The local development issues have come up for those with Linux locally. Specifically, some have a workaround for experiencing additional file watchers as a part of just developing and using vscode with .NET Core.
That being said I was able to experience the issue locally on Windows when running the application inside a container. Whether locally on Linux or in a Linux Container you can work around the issue by increasing the number of watchers:
echo fs.inotify.max_user_watches=524288 | sudo tee -a /etc/sysctl.conf && sudo sysctl -p
While I can use the fix above to increase the file watchers inside my container execution, it didn’t seem to get at the root problem. It is a clear workaround.

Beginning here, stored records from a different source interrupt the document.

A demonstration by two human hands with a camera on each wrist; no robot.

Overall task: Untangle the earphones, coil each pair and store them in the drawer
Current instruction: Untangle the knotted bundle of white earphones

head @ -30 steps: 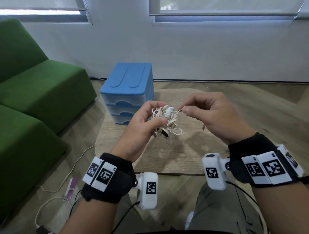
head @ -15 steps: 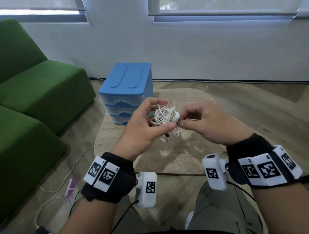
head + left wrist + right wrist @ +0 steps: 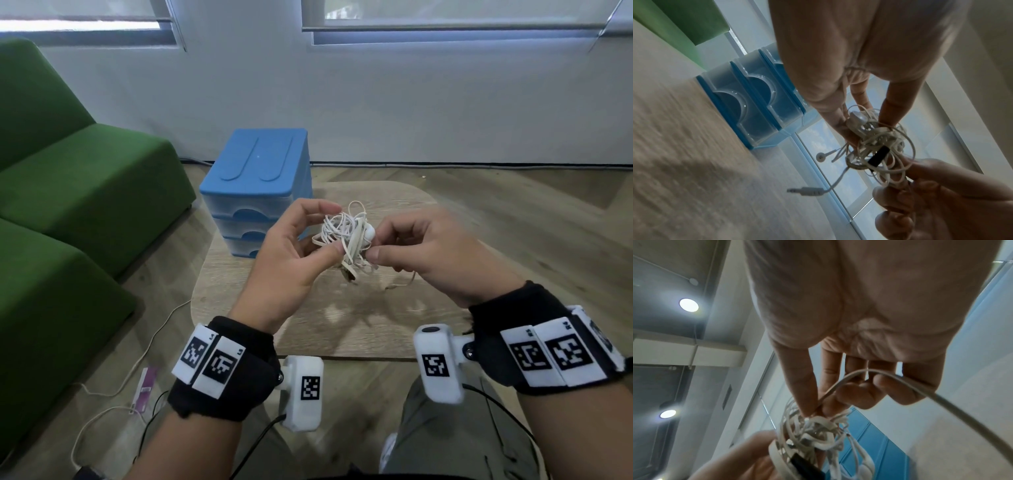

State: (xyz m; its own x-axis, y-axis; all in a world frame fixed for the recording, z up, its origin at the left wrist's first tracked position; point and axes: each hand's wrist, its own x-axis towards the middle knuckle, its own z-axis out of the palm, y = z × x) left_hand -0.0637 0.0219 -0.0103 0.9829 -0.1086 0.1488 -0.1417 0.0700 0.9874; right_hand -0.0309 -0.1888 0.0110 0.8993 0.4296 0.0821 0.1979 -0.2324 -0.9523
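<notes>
A tangled ball of white earphones (image 3: 346,236) hangs in the air between both hands, above the wooden table (image 3: 346,325). My left hand (image 3: 301,250) grips the ball from the left, thumb under it and fingers curled behind. My right hand (image 3: 380,246) pinches cords at the ball's right side, beside a white earbud (image 3: 369,234). In the left wrist view the tangle (image 3: 879,146) shows a black piece (image 3: 878,156), a loose earbud (image 3: 820,157) and a dangling jack plug (image 3: 805,190). In the right wrist view one cord (image 3: 890,378) loops over my curled fingers.
A blue drawer unit (image 3: 257,192) with three shut drawers stands on the table's far left corner, just behind my left hand. A green sofa (image 3: 68,205) fills the left side. Cables and a small purple object (image 3: 147,383) lie on the floor.
My right hand came back in from a short pull to the right and now pinches the ball itself. The tangle has turned a little in my left hand.
</notes>
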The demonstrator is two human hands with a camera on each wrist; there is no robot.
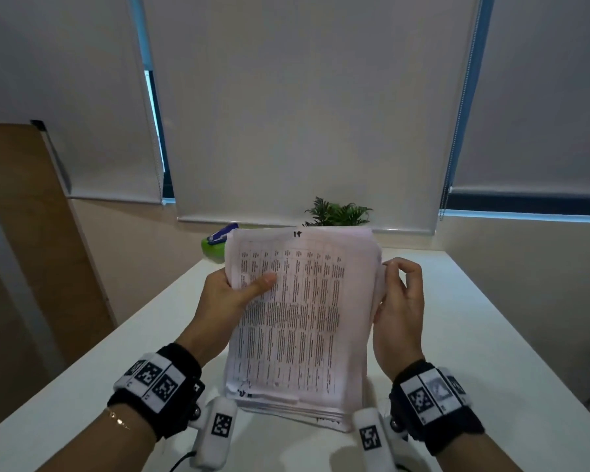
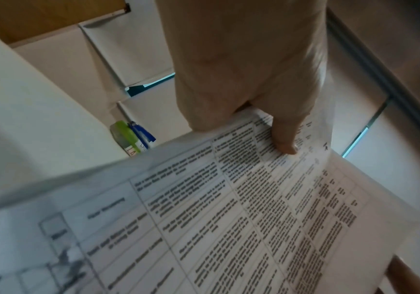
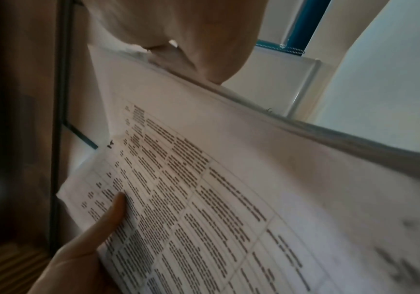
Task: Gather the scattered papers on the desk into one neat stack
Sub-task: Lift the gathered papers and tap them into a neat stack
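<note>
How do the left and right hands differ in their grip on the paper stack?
The left hand lays its thumb flat across the printed top sheet; the right hand stays at the edge, thumb off the print. The left grips the paper stack at its left side, the right at its right. Both hold it upright on the desk.

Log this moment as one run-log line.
stage: squaring | left hand: grips papers, thumb on top | right hand: holds right edge | papers: upright, bottom edge on desk
</note>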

Another piece of the puzzle is that I experienced this issue after upgrading to .NET Core 2.2 and above (including .NET Core 3.1). Prior to .NET Core 2.2, we had very little application changes and did not experience these intermittent issues at all. Is this an SDK problem of some kind?

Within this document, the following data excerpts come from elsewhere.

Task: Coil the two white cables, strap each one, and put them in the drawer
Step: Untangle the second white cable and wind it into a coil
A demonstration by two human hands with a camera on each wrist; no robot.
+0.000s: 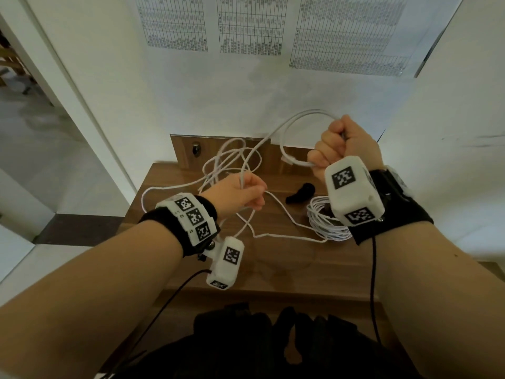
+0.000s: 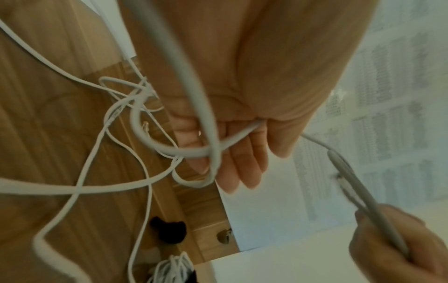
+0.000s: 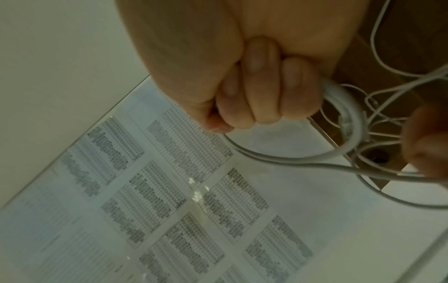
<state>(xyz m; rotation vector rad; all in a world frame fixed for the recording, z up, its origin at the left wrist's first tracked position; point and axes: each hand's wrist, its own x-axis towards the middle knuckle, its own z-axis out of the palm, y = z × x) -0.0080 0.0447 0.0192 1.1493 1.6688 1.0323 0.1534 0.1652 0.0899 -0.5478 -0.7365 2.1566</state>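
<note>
- Overhead, the right hand (image 1: 345, 149) fists a loop of loose white cable (image 1: 293, 124) at 1 o'clock; the left hand (image 1: 243, 193) pinches its slack above the bench (image 1: 273, 269).
- Only the head view shows the coiled cable (image 1: 326, 221) at 3 o'clock beside the black strap (image 1: 300, 193).

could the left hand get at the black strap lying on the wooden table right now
Probably not yet. The left hand grips a strand of the loose white cable, so it isn't free. The black strap lies uncovered on the wooden table close to its right, so once it lets go the way looks open.
</note>
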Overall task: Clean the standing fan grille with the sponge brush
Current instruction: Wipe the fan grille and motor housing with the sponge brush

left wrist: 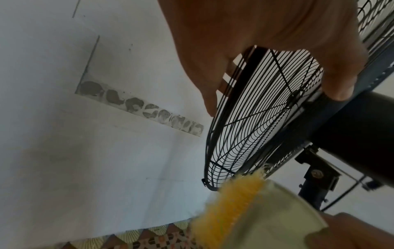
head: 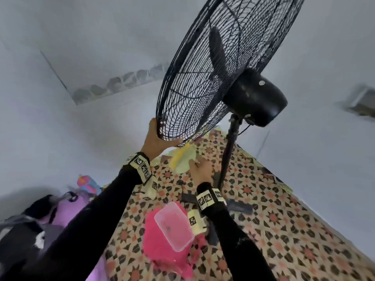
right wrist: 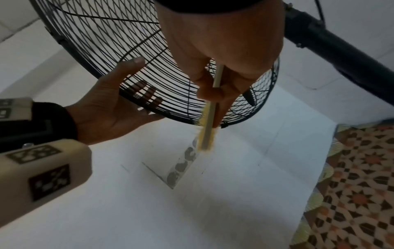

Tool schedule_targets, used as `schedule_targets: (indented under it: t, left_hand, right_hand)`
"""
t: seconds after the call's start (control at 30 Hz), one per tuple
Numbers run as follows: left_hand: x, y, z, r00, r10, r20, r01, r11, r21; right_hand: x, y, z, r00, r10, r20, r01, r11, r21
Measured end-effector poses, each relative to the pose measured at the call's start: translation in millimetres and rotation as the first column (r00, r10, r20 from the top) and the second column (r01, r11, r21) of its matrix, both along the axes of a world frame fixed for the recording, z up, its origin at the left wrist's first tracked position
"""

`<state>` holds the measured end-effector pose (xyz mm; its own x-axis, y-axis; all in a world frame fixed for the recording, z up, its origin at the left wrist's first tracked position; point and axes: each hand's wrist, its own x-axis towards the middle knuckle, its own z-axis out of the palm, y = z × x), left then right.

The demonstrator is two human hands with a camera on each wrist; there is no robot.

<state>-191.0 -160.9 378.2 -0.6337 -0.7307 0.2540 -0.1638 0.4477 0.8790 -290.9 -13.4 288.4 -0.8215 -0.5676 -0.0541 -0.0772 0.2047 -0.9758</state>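
- The right hand (right wrist: 221, 55) had its fingers (right wrist: 204, 87) pinched round the sponge brush (right wrist: 208, 124), whose yellow bristles touched the bottom rim of the fan grille (head: 213, 78).
- The left hand (head: 158, 138) cupped that rim just beside the brush, fingers (right wrist: 147, 94) curled through the wires and steadying it.
- Cleaning looked underway at the lowest edge (no wiped patch could be told apart); most of the grille apparently remained.

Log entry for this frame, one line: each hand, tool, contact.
left hand: holds grille lower rim | right hand: grip on sponge brush | contact: bristles at grille bottom edge
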Motion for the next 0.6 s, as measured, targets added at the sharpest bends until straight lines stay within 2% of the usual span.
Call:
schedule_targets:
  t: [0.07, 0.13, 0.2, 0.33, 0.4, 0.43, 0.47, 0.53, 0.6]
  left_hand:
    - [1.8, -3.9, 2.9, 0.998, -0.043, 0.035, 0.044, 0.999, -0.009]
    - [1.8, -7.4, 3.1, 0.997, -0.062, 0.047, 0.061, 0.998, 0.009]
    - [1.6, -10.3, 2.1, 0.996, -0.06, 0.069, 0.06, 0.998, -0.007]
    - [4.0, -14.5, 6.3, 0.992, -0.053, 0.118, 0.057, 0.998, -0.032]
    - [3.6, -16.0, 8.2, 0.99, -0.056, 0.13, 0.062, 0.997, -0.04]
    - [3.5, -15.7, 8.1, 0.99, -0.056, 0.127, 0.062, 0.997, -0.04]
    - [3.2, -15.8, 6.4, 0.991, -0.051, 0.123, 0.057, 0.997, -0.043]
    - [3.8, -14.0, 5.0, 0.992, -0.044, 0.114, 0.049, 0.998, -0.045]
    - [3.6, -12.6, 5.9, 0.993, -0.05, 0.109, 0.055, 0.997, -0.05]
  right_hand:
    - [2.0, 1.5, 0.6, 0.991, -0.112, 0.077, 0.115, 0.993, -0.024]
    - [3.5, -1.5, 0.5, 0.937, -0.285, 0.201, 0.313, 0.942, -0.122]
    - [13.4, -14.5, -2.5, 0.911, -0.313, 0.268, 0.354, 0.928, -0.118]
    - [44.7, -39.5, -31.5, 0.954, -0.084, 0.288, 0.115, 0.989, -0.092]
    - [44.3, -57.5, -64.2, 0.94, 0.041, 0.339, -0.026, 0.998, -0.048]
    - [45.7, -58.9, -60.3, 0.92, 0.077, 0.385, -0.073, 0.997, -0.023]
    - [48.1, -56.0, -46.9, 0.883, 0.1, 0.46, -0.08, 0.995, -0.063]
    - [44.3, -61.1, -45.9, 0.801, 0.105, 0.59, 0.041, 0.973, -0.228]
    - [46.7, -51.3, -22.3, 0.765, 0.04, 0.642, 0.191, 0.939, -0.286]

This particular issue plagued multiple applications after upgrading, specifically by causing some of the tests to fail during the build. Unit tests would consistently run without issue and integration tests would fail as a result quite often. For the integration test suites where this was observed, a pattern of booting up the entire application in memory using the “TestServer” feature was used. Two key observations can be made based on this behavior:
Given that this issue is now not just an intermittent test issue but rather a PROD stability concern, it is suddenly a much bigger priority to resolve.
Within a few days, we were able to spot an example deployed in our DEV environment where our AWS ECS Container Orchestrator had started one instance but was consistently failing to start a second instance for high availability. The container orchestrator kept trying to place the container on the same host without enough file watchers to allow it to start. The container would subsequently die and another one would try again. This is what we refer to as a “flopping” service stuck in a death loop. The difference is that because the available file watchers varied per host this is very difficult to track down. We likely have many instances where the containers have failed to start and the orchestrator respawns another and it works just fine.

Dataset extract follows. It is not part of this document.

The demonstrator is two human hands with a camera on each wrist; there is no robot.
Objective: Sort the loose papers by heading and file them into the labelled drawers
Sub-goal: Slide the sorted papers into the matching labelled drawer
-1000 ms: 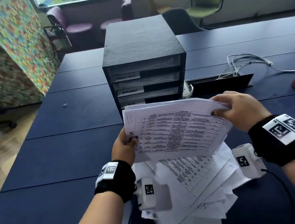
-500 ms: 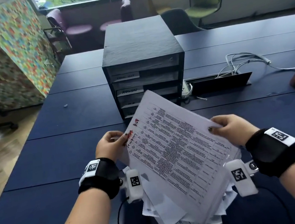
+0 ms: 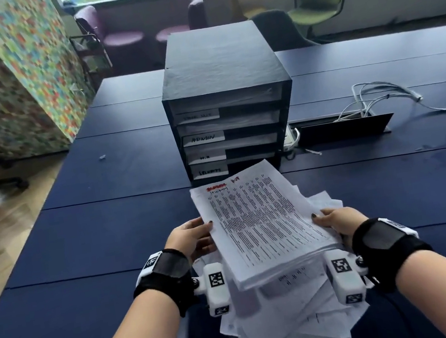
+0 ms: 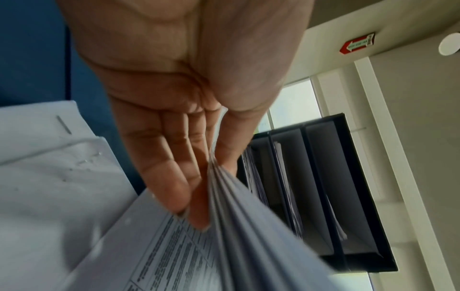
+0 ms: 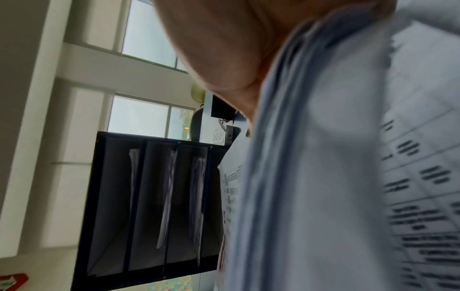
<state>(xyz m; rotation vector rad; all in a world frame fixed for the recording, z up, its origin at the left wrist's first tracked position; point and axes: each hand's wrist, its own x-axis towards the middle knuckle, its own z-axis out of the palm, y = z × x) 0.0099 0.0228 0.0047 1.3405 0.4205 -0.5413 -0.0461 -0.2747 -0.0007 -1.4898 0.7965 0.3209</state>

We could begin to scan the logs of our .NET Core services for:
After looking for commonalities on the affected services outside of the .NET Core upgrade that happened, there was only one other similar pattern which these applications shared that is associated to file system watchers. That is the loading of the “appsettings.json” file on the application start. This was the “AddJsonFile” configuration method. It accepts an overload parameter for “reloadOnChange” which reloads the application settings should the appsettings.json file be modified.
configuration = new ConfigurationBuilder() .SetBasePath(Directory.GetCurrentDirectory()) .AddJsonFile("appsettings.json", optional: true, reloadOnChange: false);
The documentation is not great in telling you the default. But looking at the code if you don’t use that overload, the default for Add Json File is “false”. BUT be careful since if you’re relying on the default configuration for your app it sets the reload on change to “true”. Depending on how you expect to reuse your settings in your appsettings.json to read updated values on change, it may have different behavior than you expect.
In the ASP.NET Core world driven inside a container, there is next to zero reasons I can think of in which I would want to enforce reloading of that configuration file. Once my container is built and pushed to its container repository with an immutable version it does not change (only environment variables on deploy modify its behavior). In this straightforward scenario, there is very little reason to turn on “reloadOnChange”. Turning it off, lead to slightly less number of occurrences of this problem.
It looks like the configuration code propagated internally through copypasta from one app to the next without consideration of that particular flag.
The problem was fully resolved after reviewing a common internal library that was used amongst all the services that incorrectly loaded the appsettings.json file multiple times with the reloadOnChange.
Essentially “reloadOnChange” in the application was being set to “true” at 3 different points in the same application to the same file. After disabling this the problem was resolved in its entirety and has not been observed since during integration tests or during deployed runtime.
I still have more questions than answers. Let me know if you have any answers?
The following was added as an update when the issue returned in a dramatic way in mid-May 2020.
Just when you think you have it solved, the same issue strikes again. The problem seems to have been alleviated for a bit, likely due to the drastic reduction of the file watchers in the AddJsonFile method. However, we began launching more .NET Core services into our AWS ECS cluster, and very quickly the issue not only came back but seemed to have gotten much worse. Instead of sporadic once and awhile failures, it was entirely blocking and failing many different unrelated deploys of any .NET Core service. At this point, I decided it best to pull in some more folks from our SRE team to help guide me a bit. Here is a breakdown of where its at:
Profiling and looking at the “inotify” usage in a single container shows .NET Core 3.1 uses about 15 on startup (that is with a default web app, no customizations, no app settings file). That is really funny, and I don’t understand why it needs it. Looking at .NET Core 2.1 for comparison actually showed around 40 “inotify” references on start. This invalidates the original assumption this is getting worse for us as a result of migrating to .NET Core 3. Instead, this is getting worse strictly due to the volume of new services sharing a cluster and ultimately a single host.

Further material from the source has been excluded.